**TASK TO CARRY OUT:**
Omit images. Retype all entries verbatim.
******
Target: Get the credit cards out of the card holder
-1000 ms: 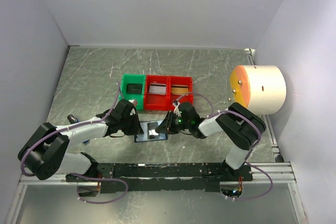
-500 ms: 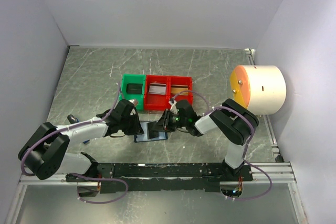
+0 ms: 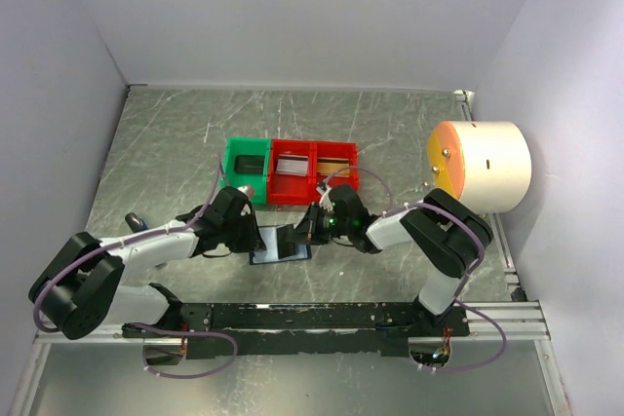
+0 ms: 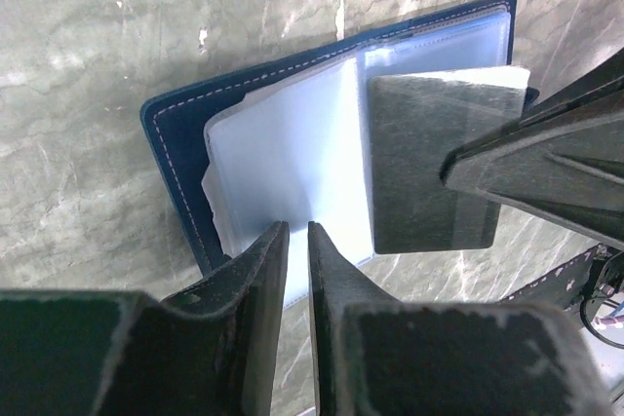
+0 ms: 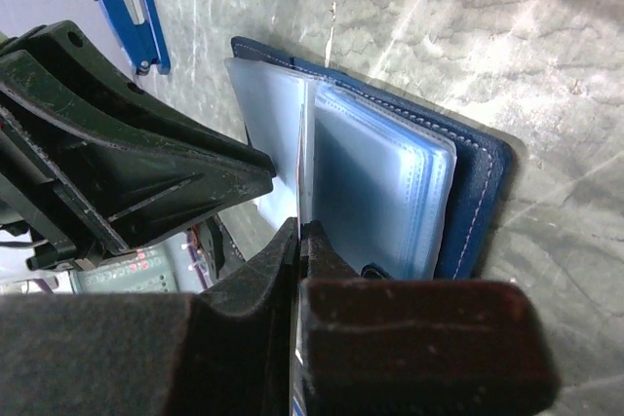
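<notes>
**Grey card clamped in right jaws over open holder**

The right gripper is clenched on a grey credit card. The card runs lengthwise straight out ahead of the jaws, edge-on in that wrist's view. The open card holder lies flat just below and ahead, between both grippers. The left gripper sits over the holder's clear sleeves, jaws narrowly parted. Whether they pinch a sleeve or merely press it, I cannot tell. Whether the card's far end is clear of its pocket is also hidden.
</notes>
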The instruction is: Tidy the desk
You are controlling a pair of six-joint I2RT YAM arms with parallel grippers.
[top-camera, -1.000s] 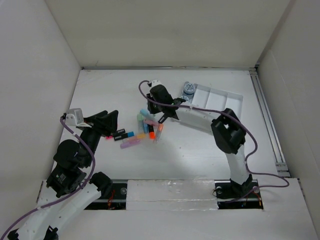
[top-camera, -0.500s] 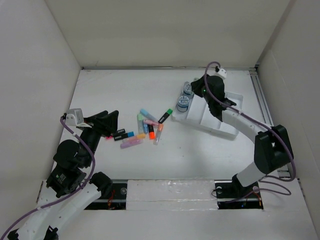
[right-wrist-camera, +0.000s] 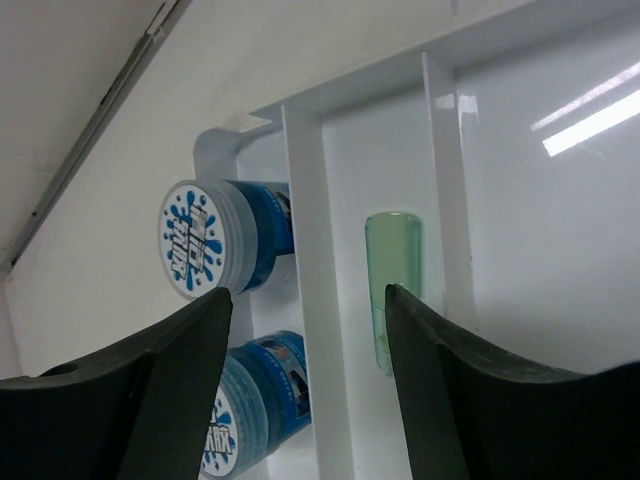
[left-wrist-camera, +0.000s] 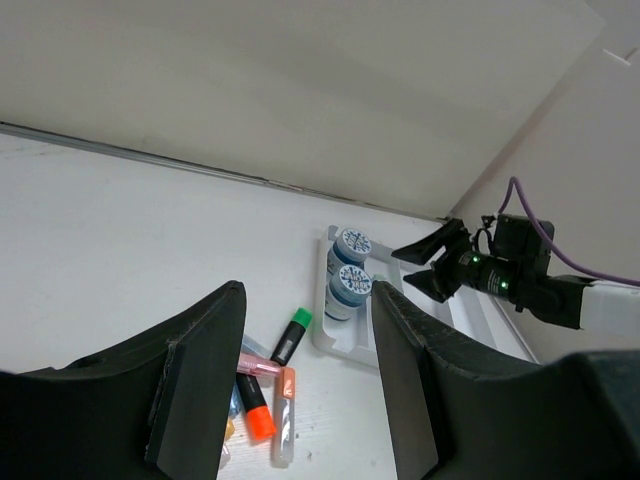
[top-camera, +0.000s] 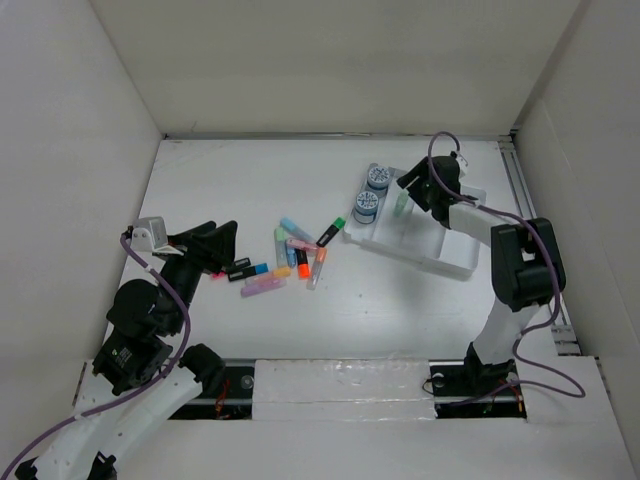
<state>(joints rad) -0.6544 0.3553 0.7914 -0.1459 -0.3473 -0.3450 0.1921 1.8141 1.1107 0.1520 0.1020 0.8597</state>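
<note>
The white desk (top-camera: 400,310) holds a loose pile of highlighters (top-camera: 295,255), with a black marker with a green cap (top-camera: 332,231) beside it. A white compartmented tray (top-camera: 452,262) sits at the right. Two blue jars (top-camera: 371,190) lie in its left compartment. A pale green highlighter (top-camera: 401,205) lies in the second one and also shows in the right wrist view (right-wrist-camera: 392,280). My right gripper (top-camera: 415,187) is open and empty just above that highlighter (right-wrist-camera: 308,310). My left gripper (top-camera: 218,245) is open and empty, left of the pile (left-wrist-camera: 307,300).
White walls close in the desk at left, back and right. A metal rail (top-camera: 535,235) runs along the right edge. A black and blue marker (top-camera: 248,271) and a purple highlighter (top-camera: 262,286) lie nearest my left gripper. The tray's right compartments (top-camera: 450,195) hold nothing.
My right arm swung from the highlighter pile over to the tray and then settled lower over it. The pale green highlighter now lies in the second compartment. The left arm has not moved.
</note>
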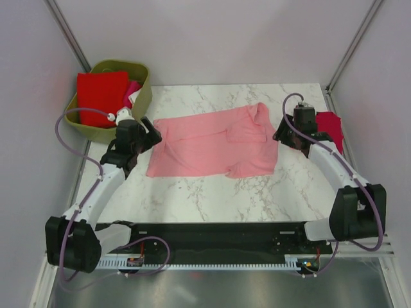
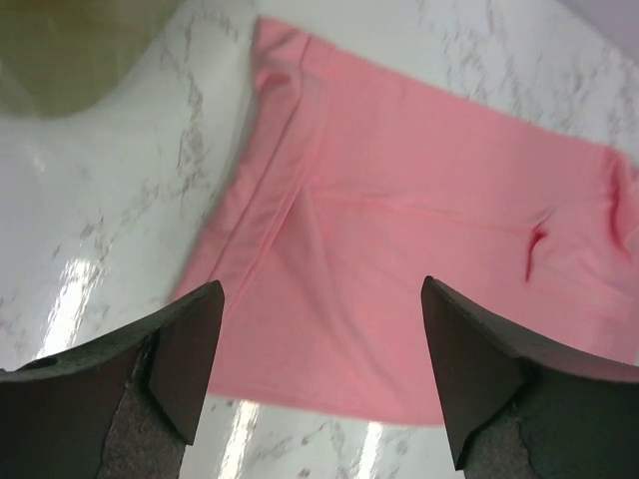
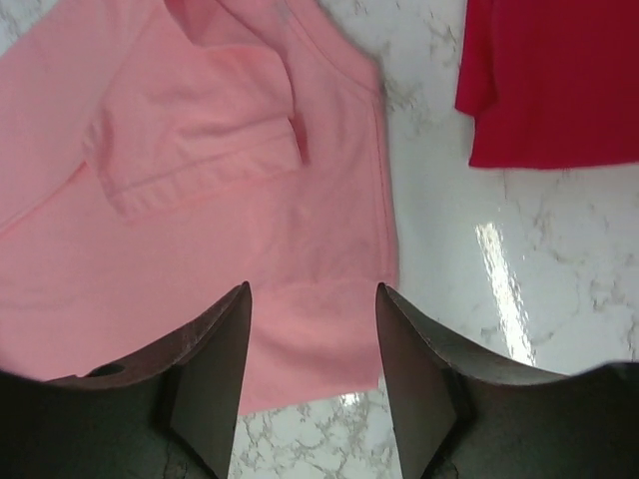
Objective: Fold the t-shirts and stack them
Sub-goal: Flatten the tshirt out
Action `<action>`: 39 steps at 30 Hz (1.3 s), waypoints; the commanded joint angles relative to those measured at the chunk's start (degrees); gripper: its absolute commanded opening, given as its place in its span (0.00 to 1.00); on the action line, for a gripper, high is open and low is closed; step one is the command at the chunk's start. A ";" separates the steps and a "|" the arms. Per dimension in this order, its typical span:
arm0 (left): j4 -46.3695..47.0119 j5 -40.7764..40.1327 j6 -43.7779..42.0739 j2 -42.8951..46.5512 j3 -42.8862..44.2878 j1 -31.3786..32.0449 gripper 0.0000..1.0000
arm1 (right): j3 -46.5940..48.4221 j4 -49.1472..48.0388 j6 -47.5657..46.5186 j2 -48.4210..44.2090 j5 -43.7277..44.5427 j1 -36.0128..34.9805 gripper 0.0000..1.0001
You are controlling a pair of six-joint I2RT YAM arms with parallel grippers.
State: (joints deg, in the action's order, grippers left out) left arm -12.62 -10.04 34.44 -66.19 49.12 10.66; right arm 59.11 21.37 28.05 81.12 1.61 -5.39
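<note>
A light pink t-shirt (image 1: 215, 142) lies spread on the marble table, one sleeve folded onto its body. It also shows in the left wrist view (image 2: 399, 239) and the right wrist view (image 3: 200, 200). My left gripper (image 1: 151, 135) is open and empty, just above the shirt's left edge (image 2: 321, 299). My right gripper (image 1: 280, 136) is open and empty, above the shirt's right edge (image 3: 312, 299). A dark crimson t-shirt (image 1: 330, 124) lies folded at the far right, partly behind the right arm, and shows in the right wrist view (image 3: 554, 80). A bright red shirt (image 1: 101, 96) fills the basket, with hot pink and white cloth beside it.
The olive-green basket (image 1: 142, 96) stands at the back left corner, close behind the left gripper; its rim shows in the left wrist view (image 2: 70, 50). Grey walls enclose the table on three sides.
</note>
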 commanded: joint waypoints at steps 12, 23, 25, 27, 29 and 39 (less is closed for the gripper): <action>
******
**EXERCISE SOLUTION:**
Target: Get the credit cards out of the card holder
-1000 ms: 
-500 ms: 
+0 ms: 
+0 ms: 
+0 ms: 
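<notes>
**Grey card clamped in right jaws over open holder**

The right gripper is clenched on a grey credit card. The card runs lengthwise straight out ahead of the jaws, edge-on in that wrist's view. The open card holder lies flat just below and ahead, between both grippers. The left gripper sits over the holder's clear sleeves, jaws narrowly parted. Whether they pinch a sleeve or merely press it, I cannot tell. Whether the card's far end is clear of its pocket is also hidden.
</notes>
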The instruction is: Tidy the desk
You are controlling a pair of six-joint I2RT YAM arms with parallel grippers.
[top-camera, -1.000s] 
[top-camera, -0.500s] 
[right-wrist-camera, +0.000s] 
[left-wrist-camera, +0.000s] 
[top-camera, +0.000s] 
<state>(joints rad) -0.6544 0.3553 0.7914 -0.1459 -0.3473 -0.3450 0.1921 1.8141 1.1107 0.1520 0.1020 0.8597</state>
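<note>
The white desk (top-camera: 400,310) holds a loose pile of highlighters (top-camera: 295,255), with a black marker with a green cap (top-camera: 332,231) beside it. A white compartmented tray (top-camera: 452,262) sits at the right. Two blue jars (top-camera: 371,190) lie in its left compartment. A pale green highlighter (top-camera: 401,205) lies in the second one and also shows in the right wrist view (right-wrist-camera: 392,280). My right gripper (top-camera: 415,187) is open and empty just above that highlighter (right-wrist-camera: 308,310). My left gripper (top-camera: 218,245) is open and empty, left of the pile (left-wrist-camera: 307,300).
White walls close in the desk at left, back and right. A metal rail (top-camera: 535,235) runs along the right edge. A black and blue marker (top-camera: 248,271) and a purple highlighter (top-camera: 262,286) lie nearest my left gripper. The tray's right compartments (top-camera: 450,195) hold nothing.
My right arm swung from the highlighter pile over to the tray and then settled lower over it. The pale green highlighter now lies in the second compartment. The left arm has not moved.
</note>
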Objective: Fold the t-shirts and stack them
Sub-goal: Flatten the tshirt out
Action `<action>`: 39 steps at 30 Hz (1.3 s), waypoints; the commanded joint angles relative to those measured at the chunk's start (degrees); gripper: its absolute commanded opening, given as its place in its span (0.00 to 1.00); on the action line, for a gripper, high is open and low is closed; step one is the command at the chunk's start. A ";" separates the steps and a "|" the arms. Per dimension in this order, its typical span:
arm0 (left): j4 -46.3695..47.0119 j5 -40.7764..40.1327 j6 -43.7779..42.0739 j2 -42.8951..46.5512 j3 -42.8862..44.2878 j1 -31.3786..32.0449 gripper 0.0000..1.0000
arm1 (right): j3 -46.5940..48.4221 j4 -49.1472..48.0388 j6 -47.5657..46.5186 j2 -48.4210..44.2090 j5 -43.7277..44.5427 j1 -36.0128..34.9805 gripper 0.0000..1.0001
You are controlling a pair of six-joint I2RT YAM arms with parallel grippers.
State: (joints deg, in the action's order, grippers left out) left arm -12.62 -10.04 34.44 -66.19 49.12 10.66; right arm 59.11 21.37 28.05 81.12 1.61 -5.39
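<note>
A light pink t-shirt (image 1: 215, 142) lies spread on the marble table, one sleeve folded onto its body. It also shows in the left wrist view (image 2: 399, 239) and the right wrist view (image 3: 200, 200). My left gripper (image 1: 151, 135) is open and empty, just above the shirt's left edge (image 2: 321, 299). My right gripper (image 1: 280, 136) is open and empty, above the shirt's right edge (image 3: 312, 299). A dark crimson t-shirt (image 1: 330, 124) lies folded at the far right, partly behind the right arm, and shows in the right wrist view (image 3: 554, 80). A bright red shirt (image 1: 101, 96) fills the basket, with hot pink and white cloth beside it.
The olive-green basket (image 1: 142, 96) stands at the back left corner, close behind the left gripper; its rim shows in the left wrist view (image 2: 70, 50). Grey walls enclose the table on three sides.
</note>
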 commanded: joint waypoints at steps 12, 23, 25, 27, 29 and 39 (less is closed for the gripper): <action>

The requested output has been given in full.